TASK INSTRUCTIONS → Locate each line with the string "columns" in the listing below and copy it.
--- TASK MATERIAL ---
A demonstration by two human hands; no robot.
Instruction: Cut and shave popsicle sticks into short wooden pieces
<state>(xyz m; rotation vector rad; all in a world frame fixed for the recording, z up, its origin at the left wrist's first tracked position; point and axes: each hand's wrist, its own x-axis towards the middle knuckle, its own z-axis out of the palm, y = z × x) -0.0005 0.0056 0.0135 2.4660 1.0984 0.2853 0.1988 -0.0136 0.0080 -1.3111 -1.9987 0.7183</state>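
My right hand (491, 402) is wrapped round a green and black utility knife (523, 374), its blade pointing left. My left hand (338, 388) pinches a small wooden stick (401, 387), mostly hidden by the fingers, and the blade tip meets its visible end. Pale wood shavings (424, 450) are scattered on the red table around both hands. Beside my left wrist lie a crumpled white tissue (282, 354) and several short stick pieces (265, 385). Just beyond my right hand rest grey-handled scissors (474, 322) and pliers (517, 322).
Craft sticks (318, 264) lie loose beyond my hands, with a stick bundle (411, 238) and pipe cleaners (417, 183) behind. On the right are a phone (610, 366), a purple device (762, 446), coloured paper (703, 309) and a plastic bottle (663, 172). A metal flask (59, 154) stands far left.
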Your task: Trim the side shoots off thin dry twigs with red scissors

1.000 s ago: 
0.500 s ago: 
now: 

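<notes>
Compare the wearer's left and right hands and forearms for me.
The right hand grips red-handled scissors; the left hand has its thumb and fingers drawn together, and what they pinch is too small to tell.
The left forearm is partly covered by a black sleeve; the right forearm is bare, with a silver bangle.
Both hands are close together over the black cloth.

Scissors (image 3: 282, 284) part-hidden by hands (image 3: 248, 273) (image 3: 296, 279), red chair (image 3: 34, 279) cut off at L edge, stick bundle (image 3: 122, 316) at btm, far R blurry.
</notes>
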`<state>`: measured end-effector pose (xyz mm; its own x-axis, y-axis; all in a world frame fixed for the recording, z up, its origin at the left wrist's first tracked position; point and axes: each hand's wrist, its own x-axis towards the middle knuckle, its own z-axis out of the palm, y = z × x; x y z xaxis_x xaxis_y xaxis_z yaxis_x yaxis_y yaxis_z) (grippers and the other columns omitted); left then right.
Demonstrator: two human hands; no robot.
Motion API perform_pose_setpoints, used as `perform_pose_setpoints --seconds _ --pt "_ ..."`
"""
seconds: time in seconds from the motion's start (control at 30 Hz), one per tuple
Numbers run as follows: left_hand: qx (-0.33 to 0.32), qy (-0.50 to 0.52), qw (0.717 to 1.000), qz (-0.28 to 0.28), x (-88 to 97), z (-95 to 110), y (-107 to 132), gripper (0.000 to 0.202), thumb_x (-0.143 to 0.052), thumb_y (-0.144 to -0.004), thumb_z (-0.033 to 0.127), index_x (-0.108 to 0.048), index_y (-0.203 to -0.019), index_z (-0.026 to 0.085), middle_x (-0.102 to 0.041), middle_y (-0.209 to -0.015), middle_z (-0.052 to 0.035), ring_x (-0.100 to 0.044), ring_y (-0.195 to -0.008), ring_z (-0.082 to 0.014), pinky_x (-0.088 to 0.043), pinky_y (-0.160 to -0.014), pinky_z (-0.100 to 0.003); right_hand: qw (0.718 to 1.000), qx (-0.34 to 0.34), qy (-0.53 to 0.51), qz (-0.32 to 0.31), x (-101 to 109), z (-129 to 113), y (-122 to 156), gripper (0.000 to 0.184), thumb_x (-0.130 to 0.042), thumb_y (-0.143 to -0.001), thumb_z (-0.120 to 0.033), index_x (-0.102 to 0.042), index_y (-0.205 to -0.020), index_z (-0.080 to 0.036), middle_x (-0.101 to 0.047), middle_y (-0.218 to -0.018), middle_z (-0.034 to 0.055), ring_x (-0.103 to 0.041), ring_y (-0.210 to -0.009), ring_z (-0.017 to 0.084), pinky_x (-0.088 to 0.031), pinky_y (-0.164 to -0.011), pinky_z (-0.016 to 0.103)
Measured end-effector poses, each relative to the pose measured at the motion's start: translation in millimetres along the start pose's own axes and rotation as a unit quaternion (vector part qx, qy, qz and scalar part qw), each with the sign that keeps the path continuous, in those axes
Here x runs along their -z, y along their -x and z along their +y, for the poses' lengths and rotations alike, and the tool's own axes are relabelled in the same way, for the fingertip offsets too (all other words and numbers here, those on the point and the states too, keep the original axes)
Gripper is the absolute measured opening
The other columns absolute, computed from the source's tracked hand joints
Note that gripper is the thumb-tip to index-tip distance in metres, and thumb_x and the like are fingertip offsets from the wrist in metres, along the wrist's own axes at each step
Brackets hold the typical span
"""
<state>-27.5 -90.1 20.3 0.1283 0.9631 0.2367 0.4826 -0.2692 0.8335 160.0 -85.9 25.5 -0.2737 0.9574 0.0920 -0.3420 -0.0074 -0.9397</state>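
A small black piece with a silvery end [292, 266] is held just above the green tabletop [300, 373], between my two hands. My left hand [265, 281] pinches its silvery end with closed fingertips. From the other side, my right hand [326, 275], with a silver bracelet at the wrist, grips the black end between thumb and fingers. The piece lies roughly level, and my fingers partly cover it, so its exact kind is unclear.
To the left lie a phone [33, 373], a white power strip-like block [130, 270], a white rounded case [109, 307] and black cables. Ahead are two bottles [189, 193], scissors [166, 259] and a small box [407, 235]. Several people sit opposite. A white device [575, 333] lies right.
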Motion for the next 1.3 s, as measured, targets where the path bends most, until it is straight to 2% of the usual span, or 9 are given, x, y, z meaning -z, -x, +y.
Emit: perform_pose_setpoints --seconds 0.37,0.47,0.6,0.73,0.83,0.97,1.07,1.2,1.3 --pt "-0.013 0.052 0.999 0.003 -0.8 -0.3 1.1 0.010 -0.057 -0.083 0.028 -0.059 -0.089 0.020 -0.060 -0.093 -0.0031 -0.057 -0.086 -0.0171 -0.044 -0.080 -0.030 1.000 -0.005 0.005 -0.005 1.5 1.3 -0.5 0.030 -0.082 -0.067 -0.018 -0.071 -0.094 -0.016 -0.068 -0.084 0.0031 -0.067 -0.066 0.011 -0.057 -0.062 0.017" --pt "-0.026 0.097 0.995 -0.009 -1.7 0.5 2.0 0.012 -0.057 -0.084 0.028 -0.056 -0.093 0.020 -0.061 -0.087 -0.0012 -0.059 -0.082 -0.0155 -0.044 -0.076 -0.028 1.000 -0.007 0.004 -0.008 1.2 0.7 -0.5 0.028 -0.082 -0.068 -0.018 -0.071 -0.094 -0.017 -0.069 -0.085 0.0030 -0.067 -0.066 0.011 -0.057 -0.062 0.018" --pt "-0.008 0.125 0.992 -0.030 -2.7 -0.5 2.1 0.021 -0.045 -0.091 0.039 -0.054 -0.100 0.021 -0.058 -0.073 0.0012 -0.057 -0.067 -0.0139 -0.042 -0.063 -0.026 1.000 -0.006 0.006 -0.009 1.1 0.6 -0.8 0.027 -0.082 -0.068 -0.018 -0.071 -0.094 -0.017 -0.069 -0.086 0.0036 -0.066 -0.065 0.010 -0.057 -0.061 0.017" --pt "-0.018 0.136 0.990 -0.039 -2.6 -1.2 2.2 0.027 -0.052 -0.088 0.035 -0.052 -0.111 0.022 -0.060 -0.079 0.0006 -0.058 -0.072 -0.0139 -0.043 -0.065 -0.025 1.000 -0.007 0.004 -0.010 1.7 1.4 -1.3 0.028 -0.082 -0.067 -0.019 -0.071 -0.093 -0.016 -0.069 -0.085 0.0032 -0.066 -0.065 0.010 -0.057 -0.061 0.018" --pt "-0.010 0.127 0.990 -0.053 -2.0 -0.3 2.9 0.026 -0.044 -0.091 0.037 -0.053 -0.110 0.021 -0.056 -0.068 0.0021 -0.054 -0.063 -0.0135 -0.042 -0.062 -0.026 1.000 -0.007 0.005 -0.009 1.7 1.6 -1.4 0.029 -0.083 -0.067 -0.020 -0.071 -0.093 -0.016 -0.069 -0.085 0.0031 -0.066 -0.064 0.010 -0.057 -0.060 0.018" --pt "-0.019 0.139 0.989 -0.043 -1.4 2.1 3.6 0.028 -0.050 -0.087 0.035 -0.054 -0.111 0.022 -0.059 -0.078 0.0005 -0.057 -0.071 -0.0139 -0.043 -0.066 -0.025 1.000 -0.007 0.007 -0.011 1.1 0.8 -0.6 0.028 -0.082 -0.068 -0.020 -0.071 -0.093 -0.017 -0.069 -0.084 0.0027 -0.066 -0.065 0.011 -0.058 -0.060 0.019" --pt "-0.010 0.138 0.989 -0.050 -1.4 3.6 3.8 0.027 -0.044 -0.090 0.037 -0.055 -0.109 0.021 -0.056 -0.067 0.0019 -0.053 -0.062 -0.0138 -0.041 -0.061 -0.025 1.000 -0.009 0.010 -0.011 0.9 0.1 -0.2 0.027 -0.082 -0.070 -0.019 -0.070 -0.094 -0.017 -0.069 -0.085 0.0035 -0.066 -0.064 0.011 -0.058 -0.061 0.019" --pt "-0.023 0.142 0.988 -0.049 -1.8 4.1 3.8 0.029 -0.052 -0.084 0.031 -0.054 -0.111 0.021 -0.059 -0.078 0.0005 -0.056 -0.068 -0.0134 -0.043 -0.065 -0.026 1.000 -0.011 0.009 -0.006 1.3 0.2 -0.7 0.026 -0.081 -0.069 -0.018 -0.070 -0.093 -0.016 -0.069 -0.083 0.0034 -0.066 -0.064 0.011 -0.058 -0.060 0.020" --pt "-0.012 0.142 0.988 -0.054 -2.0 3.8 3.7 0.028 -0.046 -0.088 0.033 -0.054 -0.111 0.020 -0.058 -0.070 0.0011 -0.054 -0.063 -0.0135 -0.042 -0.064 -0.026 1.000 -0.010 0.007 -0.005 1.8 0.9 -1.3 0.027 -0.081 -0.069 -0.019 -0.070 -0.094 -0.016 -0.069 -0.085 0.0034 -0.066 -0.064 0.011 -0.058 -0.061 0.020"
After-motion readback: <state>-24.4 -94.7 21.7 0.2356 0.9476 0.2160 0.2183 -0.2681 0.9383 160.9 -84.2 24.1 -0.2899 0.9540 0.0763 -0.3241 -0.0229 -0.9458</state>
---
RESULT →
`<state>`: measured end-effector pose (xyz mm; its own x-axis, y-axis; all in a world frame fixed for the recording, z up, its origin at the left wrist's first tracked position; point and axes: each hand's wrist, its own x-axis towards the middle knuckle, its own z-axis out of the palm, y = z × x; x y z xaxis_x xaxis_y xaxis_z yaxis_x yaxis_y yaxis_z) (grippers and the other columns omitted); left then right.
The other columns absolute, computed from the source's tracked hand joints

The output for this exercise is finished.